(In 2017, I wrote this series for the 40 days prior to Easter to prepare our hearts and minds for the significance of Jesus’ resurrection. I’m reposting the series now for the 40 days after Easter to encourage us to follow through, living in the risen Savior and King.)
God calls us to live for Him in every area of our lives. (Deuteronomy 6:5-9 and Luke 10:27) So often, however, we struggle for true spiritual fitness because we focus only on some areas and neglect others. All of us are guilty of exercising only our strong points at times. But we need balance, and this applies to more than physical exercise.
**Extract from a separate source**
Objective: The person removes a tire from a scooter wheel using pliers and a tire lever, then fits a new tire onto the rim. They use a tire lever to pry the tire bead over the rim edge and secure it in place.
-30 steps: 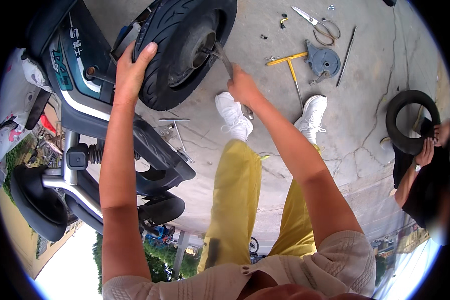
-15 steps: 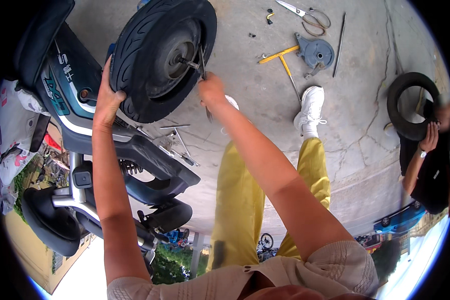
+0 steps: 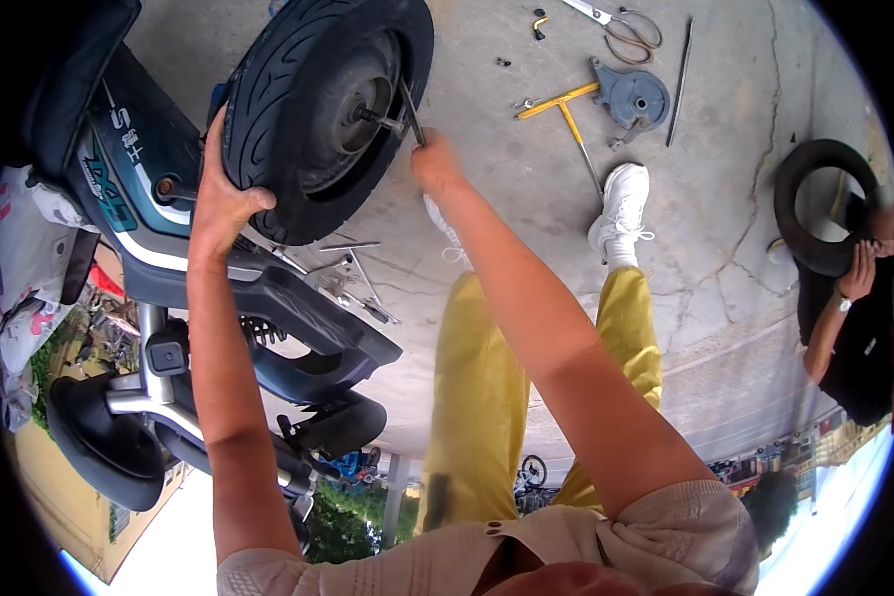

For example, Proverbs 30:7-9 warns us against having too much or too little. Luke 10:27 reminds me that my love for God must be shown in my love toward men. 1 Corinthians 6:12-20 tells us that God created us as physical and spiritual beings and that both must glorify Him. Ephesians 4:16 describes the parts of our bodies as interdependent, just like the Body of Christ – His people. And 1 Timothy 5:23 tells us to balance care for our physical well-being with our care for other believers‟ consciences. These are just a few examples of God’s call to live as whole people.
It’s easy to lose our balance in small things that become big problems. If I’m honest with myself, I don’t like working on balance. I prefer to do what I do well and avoid any potential difficulty. Most of us probably operate that way (although our strengths and struggles might differ). My story’s not particularly gripping, but maybe you can relate it to your need for balance.
When I started lifting weights, I was about 13 and working on my parents’ fish camp. Some of my responsibilities included pumping gas for girls in ski boats and cutting the grass around the swimming area where I could check out the girls. But I was nervous they might notice me, too – the skinny, pimple-faced teenager with thick glasses and big feet. When the summer heat got too much for me (or when I just wanted to hide from the girls), my only refuge was a quick dive into nasty Lake Greenwood. But that only made my hair even more limp and oily. What a winner! As you can imagine, I wanted to find some way of becoming acceptable. And, being a teenager who was focused on looks, I thought my best hope would be in putting on some muscle.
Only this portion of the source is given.